You call yourself an alternative journalist, and you call yourself ‘center-right’ on the political scale, Aaron Landry caling himself a Senior Correspondent is no more a fiction than either of those two laughers. Perhaps we should make up scenes about how centrist your position is on the world stage – your claim was that it represented in a ‘world view’ sense your political stance – when in fact the world is FAR to the left of the US on many/most issues. Clever stuff making up discussions which you have no proof occured – I’m sure you wouldn’t appreciate it done to you.
You call yourself an alternative journalist,
Really? Where?
and you call yourself ‘center-right’ on the political scale,
Correctly so.
Aaron Landry caling himself a Senior Correspondent is no more a fiction than either of those two laughers.
Well, it might be, if I had ever called myself a “journalist” (ptui) or if you had the faintest idea what “center-right” means.
Perhaps we should make up scenes about how centrist your position is on the world stage
It’s not centrist.
But I think I am starting to see the problem, here, Pen. I say “center-right”; you only hear “Center”.
The emphasis is on “right”. Always has been and always will be.
– your claim was that it represented in a ‘world view’ sense your political stance – when in fact the world is FAR to the left of the US on many/most issues.
Irrelevant non-sequitur. Who cares?
Clever stuff making up discussions which you have no proof occured
{{facepalm}}
No proof it occurred. Oh, my…
I…uh…
{{another facepalm}}
{{and another}}
(Mitch holds his head in his hands, chuckling softly to himself, in the same tone as when he found his son had put little plastic men in the ketchup bottle)

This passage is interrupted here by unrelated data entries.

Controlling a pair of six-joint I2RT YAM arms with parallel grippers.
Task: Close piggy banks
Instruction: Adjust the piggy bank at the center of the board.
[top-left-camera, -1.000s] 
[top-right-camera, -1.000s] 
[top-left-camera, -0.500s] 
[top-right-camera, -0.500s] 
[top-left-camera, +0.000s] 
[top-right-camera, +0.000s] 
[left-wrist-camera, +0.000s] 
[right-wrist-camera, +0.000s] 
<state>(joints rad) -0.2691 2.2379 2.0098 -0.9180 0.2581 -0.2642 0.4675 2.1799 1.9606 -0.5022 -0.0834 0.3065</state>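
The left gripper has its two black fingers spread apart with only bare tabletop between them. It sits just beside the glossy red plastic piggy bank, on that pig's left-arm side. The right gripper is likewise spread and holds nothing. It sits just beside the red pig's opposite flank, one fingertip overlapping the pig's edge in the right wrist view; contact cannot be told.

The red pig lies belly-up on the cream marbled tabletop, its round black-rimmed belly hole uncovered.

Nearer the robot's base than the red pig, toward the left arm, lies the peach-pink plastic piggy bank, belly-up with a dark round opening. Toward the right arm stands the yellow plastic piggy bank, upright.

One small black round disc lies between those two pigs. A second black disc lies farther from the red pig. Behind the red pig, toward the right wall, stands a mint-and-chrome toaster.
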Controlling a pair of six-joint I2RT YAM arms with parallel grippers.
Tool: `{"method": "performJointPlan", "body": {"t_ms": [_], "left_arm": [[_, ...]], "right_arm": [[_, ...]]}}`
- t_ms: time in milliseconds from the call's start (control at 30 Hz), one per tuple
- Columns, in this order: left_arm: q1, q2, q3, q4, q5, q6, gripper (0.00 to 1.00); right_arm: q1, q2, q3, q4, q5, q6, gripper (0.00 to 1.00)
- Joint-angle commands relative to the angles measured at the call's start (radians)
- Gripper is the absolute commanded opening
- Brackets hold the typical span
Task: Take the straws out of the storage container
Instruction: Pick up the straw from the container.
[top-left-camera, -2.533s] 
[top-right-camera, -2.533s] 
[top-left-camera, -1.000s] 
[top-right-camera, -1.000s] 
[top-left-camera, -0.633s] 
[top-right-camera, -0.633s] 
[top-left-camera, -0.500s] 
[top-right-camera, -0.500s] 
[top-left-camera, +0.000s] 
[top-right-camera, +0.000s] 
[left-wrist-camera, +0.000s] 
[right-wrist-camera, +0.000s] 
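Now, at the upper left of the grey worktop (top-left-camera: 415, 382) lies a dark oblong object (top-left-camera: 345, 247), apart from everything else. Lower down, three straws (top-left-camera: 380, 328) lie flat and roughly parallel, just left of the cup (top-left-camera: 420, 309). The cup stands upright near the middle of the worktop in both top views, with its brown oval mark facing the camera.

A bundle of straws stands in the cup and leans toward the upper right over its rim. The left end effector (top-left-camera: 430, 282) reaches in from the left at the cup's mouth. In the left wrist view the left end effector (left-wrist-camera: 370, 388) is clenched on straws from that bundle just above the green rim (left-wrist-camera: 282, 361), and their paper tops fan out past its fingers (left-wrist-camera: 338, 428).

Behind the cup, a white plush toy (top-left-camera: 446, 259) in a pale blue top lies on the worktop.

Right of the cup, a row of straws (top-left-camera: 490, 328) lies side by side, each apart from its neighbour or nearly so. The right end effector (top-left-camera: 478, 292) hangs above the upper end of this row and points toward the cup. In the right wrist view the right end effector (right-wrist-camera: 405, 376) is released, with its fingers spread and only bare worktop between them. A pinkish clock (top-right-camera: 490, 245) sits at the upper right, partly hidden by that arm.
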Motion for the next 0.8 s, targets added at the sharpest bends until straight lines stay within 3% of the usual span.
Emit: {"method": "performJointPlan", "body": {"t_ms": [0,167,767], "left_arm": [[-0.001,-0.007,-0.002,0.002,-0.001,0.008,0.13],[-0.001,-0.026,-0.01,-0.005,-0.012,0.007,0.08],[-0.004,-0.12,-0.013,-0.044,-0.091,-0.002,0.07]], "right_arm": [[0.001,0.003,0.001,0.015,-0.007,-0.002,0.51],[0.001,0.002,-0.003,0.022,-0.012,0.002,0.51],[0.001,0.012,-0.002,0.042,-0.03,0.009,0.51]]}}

No, Pen, you’re right. I have no proof that the “meeting” of the “MNPublius editorial board”, which is pretty clearly satire, took place in a burled-oak room with overstuffed chairs and a buxom Latina secretary.
I know when I’ve met my match in the ol’ logic department.
I’m sure you wouldn’t appreciate it done to you.
After some of the crap I’ve put up with – including borderline criminal defamation (don’t ask)? Good-natured ribbing in the form of fairly gentle satire would be pretty refreshing, all in all.
I have no proof that Mitch likes to dress up in ladies clothing and sing Broaday tunes in his basement. But then…
This is outrageous and wildly inaccurate. We rarely drink before noon.
It’s no surprise that Peev doesn’t recognize satire. He can’t even decipher it in the drivel he scrawls here.
I have no proof that Mitch likes to dress up in ladies clothing
You don’t?
Whew. After that last party at “Barthelemy’s”, I was nervous.
We rarely drink before noon.
Sez you non-college student. This is further proof that no one on the left has a sense of humor anymore unless they are making fun of ‘teabaggers’ or “ChimpyMcBushHitler” there they think they are hysterical.
I have no proof that Mitch likes to dress up in ladies clothing
Mitch I do, and if you don’t allow me to post soon I will publish them MUHAHAHAHA.
“We rarely drink before noon.”
Jeez, Peaver, even Rosenberg gets it.
Jeff, excellent answer!!!! Bravo! Ha ha ha ha ha
Peevee, pull your head out of your arse and run along back to PenisBlog.